→ **Required work**: Starting at the line containing "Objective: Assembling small" and ending at the line containing "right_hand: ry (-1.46", transcribe the listing below exactly. Keep both end lines, skip the pictures, and copy nothing else.

# # # # # # #

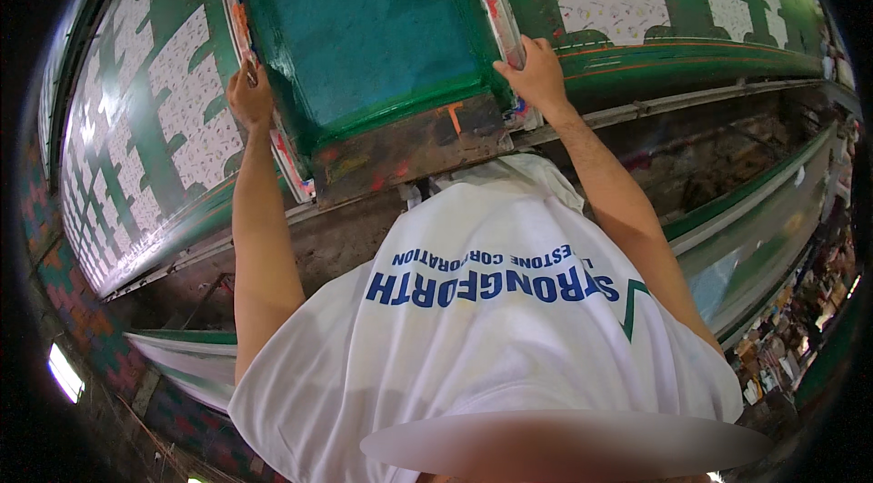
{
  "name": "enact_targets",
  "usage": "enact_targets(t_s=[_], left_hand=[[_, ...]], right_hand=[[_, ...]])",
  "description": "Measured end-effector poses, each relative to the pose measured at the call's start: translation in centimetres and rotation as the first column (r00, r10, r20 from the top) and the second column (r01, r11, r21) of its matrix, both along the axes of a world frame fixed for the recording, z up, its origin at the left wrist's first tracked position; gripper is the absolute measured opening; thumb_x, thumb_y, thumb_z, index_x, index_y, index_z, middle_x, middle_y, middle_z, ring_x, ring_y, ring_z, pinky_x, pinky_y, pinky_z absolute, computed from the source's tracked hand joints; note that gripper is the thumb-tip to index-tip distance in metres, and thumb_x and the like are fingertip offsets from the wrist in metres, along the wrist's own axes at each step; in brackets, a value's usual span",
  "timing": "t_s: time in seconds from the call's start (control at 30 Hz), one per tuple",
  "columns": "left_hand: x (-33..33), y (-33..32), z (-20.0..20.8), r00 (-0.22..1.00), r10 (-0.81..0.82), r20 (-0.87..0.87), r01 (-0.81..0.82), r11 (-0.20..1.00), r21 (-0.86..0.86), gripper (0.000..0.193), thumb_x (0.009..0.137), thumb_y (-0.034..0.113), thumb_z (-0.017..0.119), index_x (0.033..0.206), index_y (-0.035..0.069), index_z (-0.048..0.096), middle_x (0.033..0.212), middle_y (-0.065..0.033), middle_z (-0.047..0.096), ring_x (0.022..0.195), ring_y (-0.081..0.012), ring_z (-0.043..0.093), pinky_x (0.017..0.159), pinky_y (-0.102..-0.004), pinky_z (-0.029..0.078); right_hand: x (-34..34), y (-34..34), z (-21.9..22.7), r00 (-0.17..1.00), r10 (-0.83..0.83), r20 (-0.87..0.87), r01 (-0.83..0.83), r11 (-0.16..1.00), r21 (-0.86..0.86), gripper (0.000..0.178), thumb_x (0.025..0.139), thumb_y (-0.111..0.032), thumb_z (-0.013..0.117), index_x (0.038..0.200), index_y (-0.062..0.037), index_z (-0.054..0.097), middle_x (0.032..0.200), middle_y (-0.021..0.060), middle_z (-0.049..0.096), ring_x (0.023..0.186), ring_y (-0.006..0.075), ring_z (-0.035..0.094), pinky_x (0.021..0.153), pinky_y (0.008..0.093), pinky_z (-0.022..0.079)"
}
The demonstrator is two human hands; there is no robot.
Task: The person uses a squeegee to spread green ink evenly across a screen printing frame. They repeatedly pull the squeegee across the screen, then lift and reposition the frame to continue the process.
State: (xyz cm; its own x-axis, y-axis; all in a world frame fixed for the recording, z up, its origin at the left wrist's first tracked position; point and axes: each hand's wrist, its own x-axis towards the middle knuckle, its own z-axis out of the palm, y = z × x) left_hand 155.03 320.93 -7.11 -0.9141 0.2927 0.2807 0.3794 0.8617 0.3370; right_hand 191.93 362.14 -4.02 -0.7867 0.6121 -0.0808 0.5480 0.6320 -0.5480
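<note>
A screen printing frame (496,15) with paint-smeared side rails lies on a long green-edged table in front of me. Wet-looking dark green ink rings its teal mesh (364,24). Along the near end runs a dark, stained board (400,155) with an orange mark. My left hand (249,98) is closed around the left rail, close to the near corner. On the opposite side, my right hand (538,78) grips the right rail, thumb on the inner side. Both arms reach forward, and the frame's far end is cut off by the picture's upper edge.
Patterned white panels (609,5) with green shapes cover the long table (582,69) to both sides. A metal rail (673,101) follows its near edge. Behind me stands another long pale surface (764,237). Cluttered small items (800,319) lie at the far right.
</note>
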Motion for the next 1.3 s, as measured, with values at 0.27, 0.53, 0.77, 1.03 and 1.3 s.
enact_targets(t_s=[0.27, 0.53, 0.77, 1.03, 1.3], left_hand=[[-0.4, -0.5, -0.7, 0.995, -0.057, -0.083, 0.059, 0.998, 0.027, 0.039, 0.094, 0.026, 0.077, 0.129, 0.01, 0.076, 0.107, -0.0105, 0.073, 0.099, -0.0286, 0.068, 0.089, -0.0425, 0.054], [-0.9, -1.4, -0.9, 0.998, -0.021, 0.059, 0.022, 0.999, -0.025, 0.041, 0.1, 0.026, 0.073, 0.137, 0.01, 0.071, 0.111, -0.0111, 0.072, 0.101, -0.0259, 0.067, 0.09, -0.0405, 0.054], [-1.7, 3.8, 2.1, 0.995, -0.077, 0.063, 0.08, 0.996, -0.036, 0.04, 0.1, 0.028, 0.073, 0.135, 0.007, 0.072, 0.112, -0.0118, 0.071, 0.104, -0.025, 0.067, 0.091, -0.0416, 0.053], [5.4, 23.1, 1.7, 0.981, -0.162, -0.109, 0.159, 0.987, -0.036, 0.04, 0.095, 0.029, 0.076, 0.131, 0.012, 0.075, 0.112, -0.0121, 0.07, 0.106, -0.031, 0.065, 0.095, -0.0444, 0.052], [15.8, 39.0, -0.2, 0.996, -0.087, -0.035, 0.088, 0.995, 0.042, 0.044, 0.093, 0.029, 0.078, 0.132, 0.009, 0.074, 0.113, -0.0113, 0.068, 0.112, -0.03, 0.062, 0.096, -0.0429, 0.051]], right_hand=[[-0.8, -0.1, 0.1, 0.997, -0.045, -0.067, 0.048, 0.998, 0.046, 0.051, 0.074, -0.024, 0.081, 0.116, -0.0007, 0.065, 0.106, 0.017, 0.062, 0.1, 0.0385, 0.065, 0.083, 0.0493, 0.055], [-0.4, 0.0, 2.9, 0.96, -0.031, -0.28, 0.035, 0.999, 0.008, 0.05, 0.069, -0.018, 0.081, 0.112, -0.0007, 0.063, 0.101, 0.016, 0.059, 0.093, 0.0381, 0.062, 0.081, 0.0471, 0.054], [-0.1, 6.8, 3.6, 0.921, -0.018, -0.39, 0.038, 0.998, 0.044, 0.046, 0.069, -0.016, 0.08, 0.109, 0.0022, 0.065, 0.099, 0.0157, 0.061, 0.092, 0.0345, 0.064, 0.081, 0.0446, 0.054], [7.6, 26.2, 1.1, 0.951, -0.058, -0.302, 0.057, 0.998, -0.013, 0.048, 0.072, -0.02, 0.08, 0.114, -0.0004, 0.069, 0.104, 0.0185, 0.064, 0.094, 0.0385, 0.065, 0.083, 0.0478, 0.054], [16.9, 40.0, 0.1, 0.966, -0.093, -0.24, 0.099, 0.995, 0.013, 0.048, 0.076, -0.018, 0.078, 0.12, 0.0006, 0.071, 0.102, 0.0202, 0.064, 0.096, 0.0392, 0.066, 0.083, 0.0481, 0.053]])
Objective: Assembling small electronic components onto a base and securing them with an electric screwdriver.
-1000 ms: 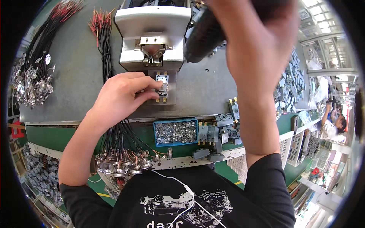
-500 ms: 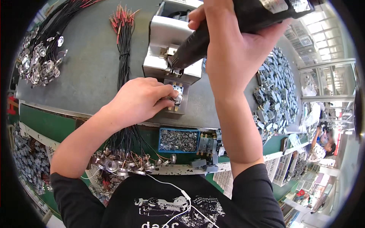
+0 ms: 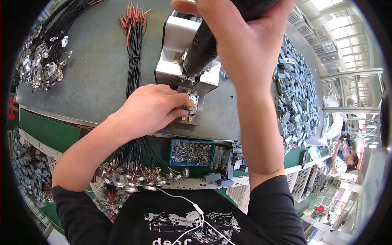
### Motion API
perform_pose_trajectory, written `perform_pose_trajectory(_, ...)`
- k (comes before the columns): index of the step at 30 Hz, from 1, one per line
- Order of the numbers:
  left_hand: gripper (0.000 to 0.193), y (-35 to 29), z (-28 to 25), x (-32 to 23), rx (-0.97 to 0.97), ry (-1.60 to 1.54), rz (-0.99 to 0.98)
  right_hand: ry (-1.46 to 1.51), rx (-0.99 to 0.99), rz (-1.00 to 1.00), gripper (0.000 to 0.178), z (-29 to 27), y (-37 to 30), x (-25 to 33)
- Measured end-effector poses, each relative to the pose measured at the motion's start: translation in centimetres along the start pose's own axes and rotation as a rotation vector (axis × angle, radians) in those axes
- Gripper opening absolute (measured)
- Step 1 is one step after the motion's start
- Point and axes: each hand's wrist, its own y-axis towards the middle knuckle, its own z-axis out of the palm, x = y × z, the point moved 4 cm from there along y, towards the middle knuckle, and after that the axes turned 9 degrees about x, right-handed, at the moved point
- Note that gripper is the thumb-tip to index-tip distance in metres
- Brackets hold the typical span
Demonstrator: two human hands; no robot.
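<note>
My right hand [image 3: 253,45] is wrapped round a black electric screwdriver [image 3: 201,51], whose upper part runs out of the top of the picture. Its lower end meets the front of a silver box-shaped device [image 3: 179,36]; the tip itself is hard to make out. Just in front, a small blue-grey block with brass terminals [image 3: 195,95] sits on a flat metal fixture [image 3: 201,102]. With thumb and forefinger, my left hand [image 3: 149,107] pinches a small round metal part [image 3: 192,108] against that block. My fingers partly cover the part.
Black wires with red ends [image 3: 134,57] pass under my left forearm to round metal parts [image 3: 130,179] at the table edge. A blue tray [image 3: 192,164] holds tiny metal pieces. Blue-grey blocks [image 3: 296,94] are heaped right; more wired discs [image 3: 43,65] lie far left.
My right hand has moved up and left, and the screwdriver stands steeper, its lower end still at the silver device. My left hand keeps its pinch with hardly any shift.
</note>
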Motion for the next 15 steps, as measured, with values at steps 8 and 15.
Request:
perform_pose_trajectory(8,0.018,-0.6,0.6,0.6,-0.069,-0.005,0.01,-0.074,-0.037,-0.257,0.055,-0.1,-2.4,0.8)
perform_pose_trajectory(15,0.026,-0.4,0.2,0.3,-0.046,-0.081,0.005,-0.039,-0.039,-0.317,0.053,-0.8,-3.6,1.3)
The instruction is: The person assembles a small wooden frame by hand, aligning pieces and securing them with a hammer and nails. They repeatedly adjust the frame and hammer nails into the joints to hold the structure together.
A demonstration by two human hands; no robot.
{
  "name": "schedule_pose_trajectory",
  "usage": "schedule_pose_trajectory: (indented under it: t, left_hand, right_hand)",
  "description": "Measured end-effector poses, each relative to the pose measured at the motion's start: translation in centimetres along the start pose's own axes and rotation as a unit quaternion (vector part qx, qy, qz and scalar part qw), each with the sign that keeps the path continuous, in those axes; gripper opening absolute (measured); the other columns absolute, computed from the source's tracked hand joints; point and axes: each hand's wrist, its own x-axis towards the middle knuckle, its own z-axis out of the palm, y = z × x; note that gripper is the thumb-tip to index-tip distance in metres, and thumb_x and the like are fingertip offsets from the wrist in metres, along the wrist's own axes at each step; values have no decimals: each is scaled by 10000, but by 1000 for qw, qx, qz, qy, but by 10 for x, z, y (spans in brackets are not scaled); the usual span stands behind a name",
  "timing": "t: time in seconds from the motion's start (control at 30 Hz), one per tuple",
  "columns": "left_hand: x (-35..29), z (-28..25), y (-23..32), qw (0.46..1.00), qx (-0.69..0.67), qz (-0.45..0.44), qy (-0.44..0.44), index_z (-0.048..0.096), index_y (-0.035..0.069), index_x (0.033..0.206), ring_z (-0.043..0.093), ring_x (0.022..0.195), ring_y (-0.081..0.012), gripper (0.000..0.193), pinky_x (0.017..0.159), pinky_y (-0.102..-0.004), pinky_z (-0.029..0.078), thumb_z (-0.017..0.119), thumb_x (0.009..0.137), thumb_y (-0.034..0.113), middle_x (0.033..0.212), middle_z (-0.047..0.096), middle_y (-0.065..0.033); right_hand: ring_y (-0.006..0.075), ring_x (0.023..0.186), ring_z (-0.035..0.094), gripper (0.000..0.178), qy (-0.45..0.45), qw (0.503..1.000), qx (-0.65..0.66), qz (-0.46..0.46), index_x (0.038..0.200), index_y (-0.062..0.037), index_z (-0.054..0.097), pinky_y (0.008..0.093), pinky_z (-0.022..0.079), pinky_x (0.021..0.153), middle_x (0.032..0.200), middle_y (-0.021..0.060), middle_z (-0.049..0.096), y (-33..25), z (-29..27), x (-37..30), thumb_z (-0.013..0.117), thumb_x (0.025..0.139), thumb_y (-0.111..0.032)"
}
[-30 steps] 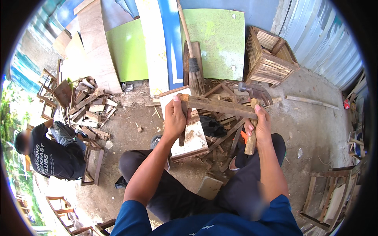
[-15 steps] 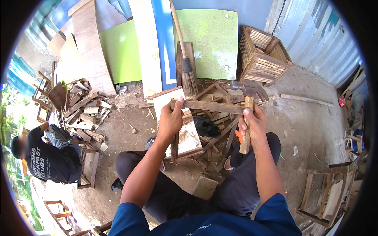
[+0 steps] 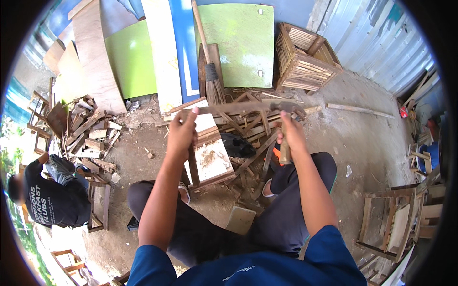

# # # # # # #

→ **Output of the exercise**:
Objective: Assembling small electronic components onto a base and securing them with an electric screwdriver.
-1000 ms: 
-500 ms: 
+0 ms: 
### Motion API
perform_pose_trajectory, written `perform_pose_trajectory(_, ...)`
- k (comes before the columns): index of the step at 30 Hz, from 1, one per line
- Order of the numbers:
  left_hand: gripper (0.000 to 0.193), y (-35 to 29), z (-28 to 25), x (-32 to 23), rx (-0.97 to 0.97), ry (-1.60 to 1.54), rz (-0.99 to 0.98)
  right_hand: ry (-1.46 to 1.51), rx (-0.99 to 0.99), rz (-1.00 to 1.00), gripper (0.000 to 0.178), z (-29 to 27), y (-37 to 30), x (-25 to 33)

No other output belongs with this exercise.